Department of Nutrition, Dietetics and Food, Faculty of Medicine, Nursing and Health Sciences, Monash University, 264 Ferntree Gully Road, Notting Hill, 3168, Australia.
Victorian Heart Institute, Victoria Heart Hospital, 631 Blackburn Road, Clayton, VIC, 3168, Australia.
Cardiovasc Diabetol. 2024 Sep 9;23(1):332. doi: 10.1186/s12933-024-02428-3.
In populations with chronic disease, skin autofluorescence (SAF), a measure of long-term fluorescent advanced glycation end-products (AGEs) accumulation in body tissues, has been associated with vascular endothelial function, measured using flow-mediated dilation (FMD). The primary aim of this study was to quantify the relationship between endothelial function and tissue accumulation of AGEs in adults from the general population to determine whether SAF could be used as a marker to predict early impairment of the endothelium.
A cross-sectional study was conducted with 125 participants (median age: 28.5 y, IQR: 24.4-36.0; 54% women). Endothelial function was measured by fasting FMD. Skin AGEs were measured as SAF using an AGE Reader. Participant anthropometry, blood pressure, and blood biomarkers were also measured. Associations were evaluated using multivariable regression analysis and were adjusted for significant covariates.
FMD was inversely correlated with SAF (ρ = -0.50, P < 0.001) and chronological age (ρ = -0.51, P < 0.001).
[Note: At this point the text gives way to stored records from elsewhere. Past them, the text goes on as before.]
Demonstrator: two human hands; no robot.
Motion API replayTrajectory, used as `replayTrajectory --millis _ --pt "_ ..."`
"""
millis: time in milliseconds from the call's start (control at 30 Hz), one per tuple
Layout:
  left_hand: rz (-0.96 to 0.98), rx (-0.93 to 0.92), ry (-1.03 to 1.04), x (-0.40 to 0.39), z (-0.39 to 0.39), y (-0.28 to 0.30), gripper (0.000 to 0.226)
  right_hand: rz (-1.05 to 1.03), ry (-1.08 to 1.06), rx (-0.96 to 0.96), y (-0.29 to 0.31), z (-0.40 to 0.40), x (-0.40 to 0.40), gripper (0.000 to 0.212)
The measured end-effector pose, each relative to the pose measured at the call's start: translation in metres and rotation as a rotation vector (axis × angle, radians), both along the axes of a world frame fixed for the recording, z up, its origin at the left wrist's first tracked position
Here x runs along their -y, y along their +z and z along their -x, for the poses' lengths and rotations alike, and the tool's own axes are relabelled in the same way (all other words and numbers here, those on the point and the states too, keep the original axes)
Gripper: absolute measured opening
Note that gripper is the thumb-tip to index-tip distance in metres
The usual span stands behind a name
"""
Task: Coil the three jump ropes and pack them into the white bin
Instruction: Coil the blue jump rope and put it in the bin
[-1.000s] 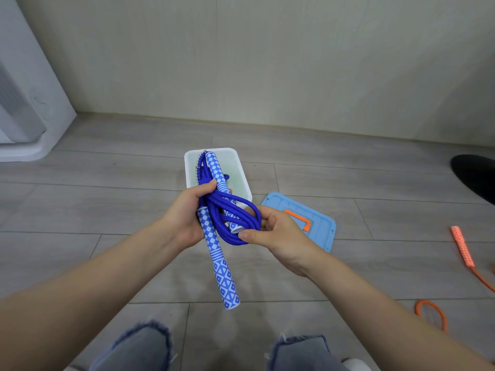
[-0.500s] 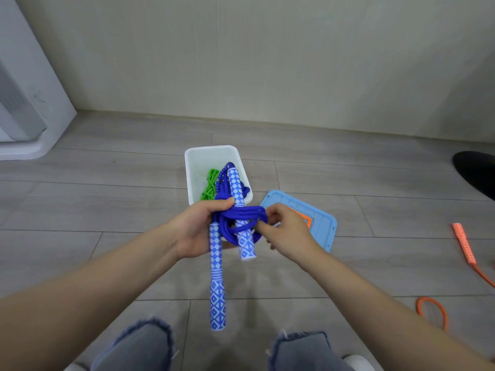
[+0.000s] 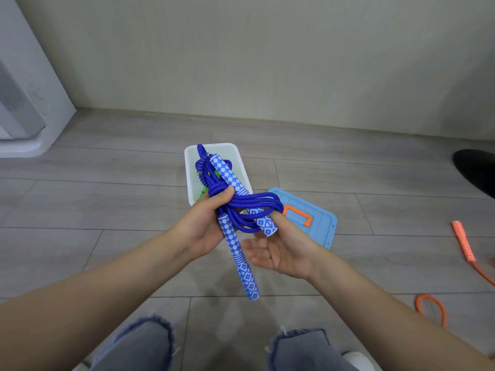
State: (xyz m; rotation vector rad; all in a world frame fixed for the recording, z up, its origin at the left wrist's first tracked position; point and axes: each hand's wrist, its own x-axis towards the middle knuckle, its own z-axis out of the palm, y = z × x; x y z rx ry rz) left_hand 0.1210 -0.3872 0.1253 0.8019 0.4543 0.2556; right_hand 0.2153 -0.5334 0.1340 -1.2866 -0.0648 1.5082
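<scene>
My left hand [image 3: 201, 226] grips the blue jump rope [image 3: 246, 207] around its bunched cord and both blue-and-white checked handles, held above the floor in front of the white bin [image 3: 242, 167]. One handle points down toward my knees, the other up over the bin. My right hand [image 3: 284, 250] is palm up with relaxed fingers, a fingertip poking through the rope's loops beside the shorter handle end. A green jump rope [image 3: 203, 196] lies inside the bin, mostly hidden. The orange jump rope [image 3: 462, 243] lies uncoiled on the floor at the far right.
A light blue lid [image 3: 321, 226] with an orange latch lies on the floor right of the bin. A white appliance [image 3: 29, 108] stands at the left wall, and a black object [image 3: 476, 170] sits at the right edge. My knees in jeans are at the bottom.
The bundle tilted, so the long handle swung lower right and the other rose over the bin. My right hand let go its pinch and turned palm up under the loops.
</scene>
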Motion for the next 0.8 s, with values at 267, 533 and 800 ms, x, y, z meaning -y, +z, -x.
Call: replayTrajectory --millis 267,533,800 --pt "-0.120 0.068 -0.178 -0.024 0.012 -0.004 0.089 -0.010 0.009 -0.151 0.001 0.002 -0.006 0.030" --pt "0.069 0.264 -0.396 -0.040 0.023 -0.003 0.081 0.039 -0.243 -0.131 -0.011 -0.001 -0.011 0.020" --pt "0.139 0.176 -0.251 -0.044 0.027 0.001 0.055 0.151 -0.177 0.040 -0.013 0.000 -0.011 0.033"
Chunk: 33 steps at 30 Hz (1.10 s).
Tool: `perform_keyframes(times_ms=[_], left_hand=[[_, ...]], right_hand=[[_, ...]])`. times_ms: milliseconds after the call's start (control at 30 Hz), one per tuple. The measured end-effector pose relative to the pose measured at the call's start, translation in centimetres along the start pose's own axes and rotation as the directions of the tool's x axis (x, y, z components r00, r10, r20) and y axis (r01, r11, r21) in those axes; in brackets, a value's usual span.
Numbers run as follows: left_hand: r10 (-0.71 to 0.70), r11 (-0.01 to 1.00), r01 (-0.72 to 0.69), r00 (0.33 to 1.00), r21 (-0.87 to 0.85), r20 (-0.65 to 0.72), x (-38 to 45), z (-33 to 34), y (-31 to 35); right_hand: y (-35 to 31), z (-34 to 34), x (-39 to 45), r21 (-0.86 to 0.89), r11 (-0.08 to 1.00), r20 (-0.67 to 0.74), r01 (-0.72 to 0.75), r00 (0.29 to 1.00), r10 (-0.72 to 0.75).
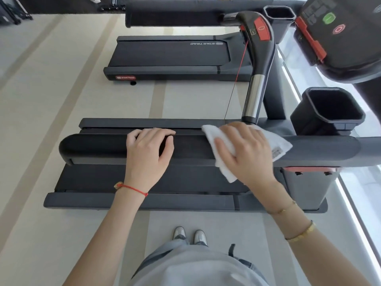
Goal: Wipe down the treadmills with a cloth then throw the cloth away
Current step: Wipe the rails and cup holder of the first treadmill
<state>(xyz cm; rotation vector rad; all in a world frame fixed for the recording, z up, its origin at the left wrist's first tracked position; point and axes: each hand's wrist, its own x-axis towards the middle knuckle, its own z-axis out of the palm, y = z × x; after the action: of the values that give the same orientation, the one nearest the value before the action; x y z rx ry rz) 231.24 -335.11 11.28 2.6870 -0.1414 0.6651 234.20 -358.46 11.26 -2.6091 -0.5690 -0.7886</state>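
Note:
I stand beside the near treadmill [144,200], a dark grey machine lying across my view. Its padded side handrail [94,146] runs left to right at waist height. My left hand [147,152] rests on top of this rail, fingers curved over its far edge. My right hand [246,151] presses a white cloth [223,170] onto the rail further right, with its thumb holding the cloth's near part. The cloth drapes over both sides of the rail and carries a small printed label. A second treadmill [169,56] stands behind.
A curved black and chrome handle [257,65] with a red button rises just beyond my right hand, a thin red cord hanging from it. Two black cup holders [327,112] and the console [338,34] are at the right. Pale floor [41,100] lies to the left. My shoes [189,236] are below.

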Motion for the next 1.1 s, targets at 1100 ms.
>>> perform_keyframes(times_ms=[1100], left_hand=[[-0.106,0.994,0.106,0.994,0.005,0.012,-2.3,-7.0,-12.2]], right_hand=[[-16.4,8.1,8.0,0.01,0.997,0.369,-0.077,0.927,0.067]])
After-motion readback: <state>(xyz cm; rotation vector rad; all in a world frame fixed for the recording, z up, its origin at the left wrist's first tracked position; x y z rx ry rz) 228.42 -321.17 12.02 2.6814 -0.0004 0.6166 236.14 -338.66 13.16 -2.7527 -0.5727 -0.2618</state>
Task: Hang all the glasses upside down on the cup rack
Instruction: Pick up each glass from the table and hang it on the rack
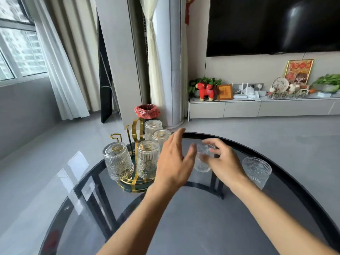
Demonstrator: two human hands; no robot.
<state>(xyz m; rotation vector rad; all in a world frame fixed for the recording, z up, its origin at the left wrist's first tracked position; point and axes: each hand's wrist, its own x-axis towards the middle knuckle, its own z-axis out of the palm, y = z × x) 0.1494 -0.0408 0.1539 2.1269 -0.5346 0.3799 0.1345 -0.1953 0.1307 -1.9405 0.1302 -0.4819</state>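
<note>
A gold cup rack (137, 129) stands on the left part of the dark glass table (184, 218). Several clear ribbed glasses hang upside down on it, among them a front left glass (117, 161) and a front middle glass (147, 159). One gold peg (116, 137) at the back left stands bare. My right hand (224, 162) grips a blurred glass (203, 157) from above, just right of the rack. My left hand (173, 162) is beside that glass, fingers spread, holding nothing. Another glass (256, 171) stands upright on the table to the right.
The table's curved far edge (239, 142) runs close behind the hands. A bin with a red bag (147, 111) stands on the grey floor behind the rack. A low TV cabinet (257, 107) with ornaments lines the far wall.
</note>
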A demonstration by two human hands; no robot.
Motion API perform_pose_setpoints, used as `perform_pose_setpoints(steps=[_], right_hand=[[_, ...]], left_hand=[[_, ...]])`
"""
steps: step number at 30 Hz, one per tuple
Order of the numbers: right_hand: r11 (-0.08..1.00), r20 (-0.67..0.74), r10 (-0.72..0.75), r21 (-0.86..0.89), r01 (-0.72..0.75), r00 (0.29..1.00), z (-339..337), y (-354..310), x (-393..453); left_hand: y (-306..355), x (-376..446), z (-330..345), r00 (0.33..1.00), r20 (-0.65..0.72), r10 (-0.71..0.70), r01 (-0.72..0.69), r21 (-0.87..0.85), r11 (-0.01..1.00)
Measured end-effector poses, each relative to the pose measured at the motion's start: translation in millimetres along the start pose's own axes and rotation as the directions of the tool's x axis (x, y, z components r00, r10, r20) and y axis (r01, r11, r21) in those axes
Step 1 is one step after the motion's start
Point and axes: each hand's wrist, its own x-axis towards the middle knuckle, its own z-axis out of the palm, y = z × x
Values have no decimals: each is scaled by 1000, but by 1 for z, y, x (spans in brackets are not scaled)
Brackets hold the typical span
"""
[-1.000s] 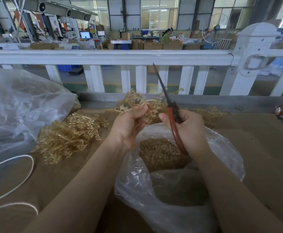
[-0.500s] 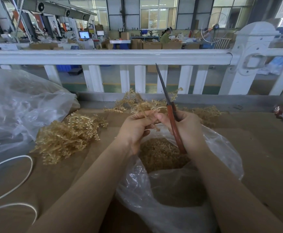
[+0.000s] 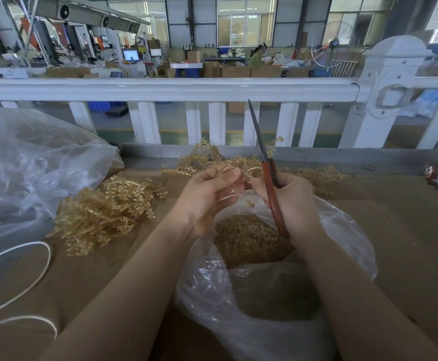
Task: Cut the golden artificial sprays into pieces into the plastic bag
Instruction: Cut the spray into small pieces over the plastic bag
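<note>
Bare surface (image 3: 408, 230) lies open at right of frame. Left, a spray pile (image 3: 103, 212) and big bag (image 3: 30, 173) crowd passage; the railing (image 3: 160, 89) closes the top.

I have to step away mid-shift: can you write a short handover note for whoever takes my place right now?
Left hand: pinches a thin golden artificial spray stem over the bag.
Right hand: grips the red-handled scissors, blades pointing up and away.
Clear plastic bag: open beneath both hands, already holding a heap of golden cut pieces.
Left to do: a pile of uncut golden sprays lies on the brown table left of the bag, and more sprays lie behind the hands by the white railing.
</note>
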Motion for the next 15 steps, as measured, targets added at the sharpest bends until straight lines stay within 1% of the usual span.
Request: perform_pose_setpoints(steps=[4, 6, 9, 11, 15], right_hand=[[999, 11, -37, -31, 38, 999, 2, 2, 0], [993, -29, -71, -94, 68, 997, 0, 3, -2], [972, -84, -114, -216, 93, 990, -2, 3, -5], [935, -76, -166, -329, 132, 983, -2, 2, -6], [824, 30, -220, -529, 202, 975, 1, 4, -8]], left_hand=[[-4, 3, 1, 982, -100, 158, -149, 96, 984], [-4, 4, -2, 960, -124, 251, -229, 170, 958], [-2, 5, -7, 924, -145, 354, -318, 224, 921], [0, 5, -9, 905, -132, 404, -359, 270, 893], [2, 4, -10, 900, -59, 432, -403, 268, 875]])
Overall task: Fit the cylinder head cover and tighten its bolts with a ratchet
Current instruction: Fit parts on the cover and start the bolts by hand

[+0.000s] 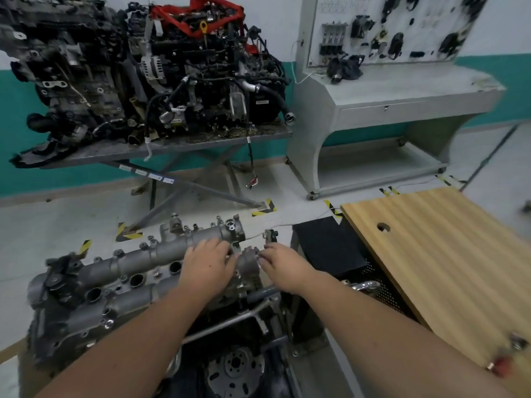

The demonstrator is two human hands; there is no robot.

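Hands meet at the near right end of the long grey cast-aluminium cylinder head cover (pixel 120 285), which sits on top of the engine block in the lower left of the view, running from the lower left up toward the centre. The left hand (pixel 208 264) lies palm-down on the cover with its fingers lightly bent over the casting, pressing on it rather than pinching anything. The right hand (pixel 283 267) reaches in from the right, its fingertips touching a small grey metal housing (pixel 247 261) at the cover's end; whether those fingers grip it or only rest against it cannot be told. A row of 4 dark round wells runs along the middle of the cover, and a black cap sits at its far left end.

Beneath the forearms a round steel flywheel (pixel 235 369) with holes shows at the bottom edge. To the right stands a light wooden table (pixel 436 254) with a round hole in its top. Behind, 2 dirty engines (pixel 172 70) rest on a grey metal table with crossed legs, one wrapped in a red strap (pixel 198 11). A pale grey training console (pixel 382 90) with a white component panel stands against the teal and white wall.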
In the multivariable analysis, SAF, chronological age, and male sex were independently associated with reduced FMD (B [95% CI]; -2.60 [-4.40, -0.80]; -0.10 [-0.16, -0.03]; 1.40 [0.14, 2.67], respectively), with the multivariable model adjusted R = 0.31, P < 0.001.
Higher skin AGE levels, as measured by SAF, were associated with lower FMD values, in a predominantly young, healthy population. Additionally, older age and male participants exhibited significantly lower FMD values, corresponding with compromised endothelial function. These results suggest that SAF, a simple and inexpensive marker, could be used to predict endothelial impairment before the emergence of any structural artery pathophysiology or classic cardiovascular disease risk markers.
The study was prospectively registered with the Australian New Zealand Clinical Trials Registry (ACTRN12621000821897) and concurrently entered into the WHO International Clinical Trials Registry Platform under the same ID number.
在患有慢性病的人群中,皮肤荧光(SAF)是衡量身体组织中长期荧光性糖基化终产物(AGEs)积累的指标,与使用血流介导扩张(FMD)测量的血管内皮功能有关。本研究的主要目的是量化一般人群中成年人内皮功能与组织 AGEs 积累之间的关系,以确定 SAF 是否可作为预测内皮早期受损的标志物。
对 125 名参与者(中位数年龄:28.5 岁,IQR:24.4-36.0;54%为女性)进行了横断面研究。内皮功能通过空腹 FMD 进行测量。皮肤 AGEs 使用 AGE 阅读器测量为 SAF。还测量了参与者的人体测量学、血压和血液生物标志物。使用多变量回归分析评估相关性,并对显著协变量进行调整。
FMD 与 SAF(ρ=-0.50,P<0.001)和年龄(ρ=-0.51,P<0.001)呈负相关。在多变量分析中,SAF、年龄和男性与 FMD 降低独立相关(B [95%CI];-2.60 [-4.40,-0.80];-0.10 [-0.16,-0.03];1.40 [0.14,2.67]),多变量模型调整 R2=0.31,P<0.001。
在以年轻人为主的健康人群中,SAF 测量的皮肤 AGE 水平越高,FMD 值越低。此外,年龄较大和男性参与者的 FMD 值明显较低,提示内皮功能受损。这些结果表明,SAF 作为一种简单且廉价的标志物,可用于预测内皮损伤,而无需出现任何结构性动脉病理生理学或经典心血管疾病风险标志物。
该研究前瞻性地在澳大利亚和新西兰临床试验注册中心(ACTRN12621000821897)注册,并在世界卫生组织国际临床试验注册平台下以相同的 ID 号同时注册。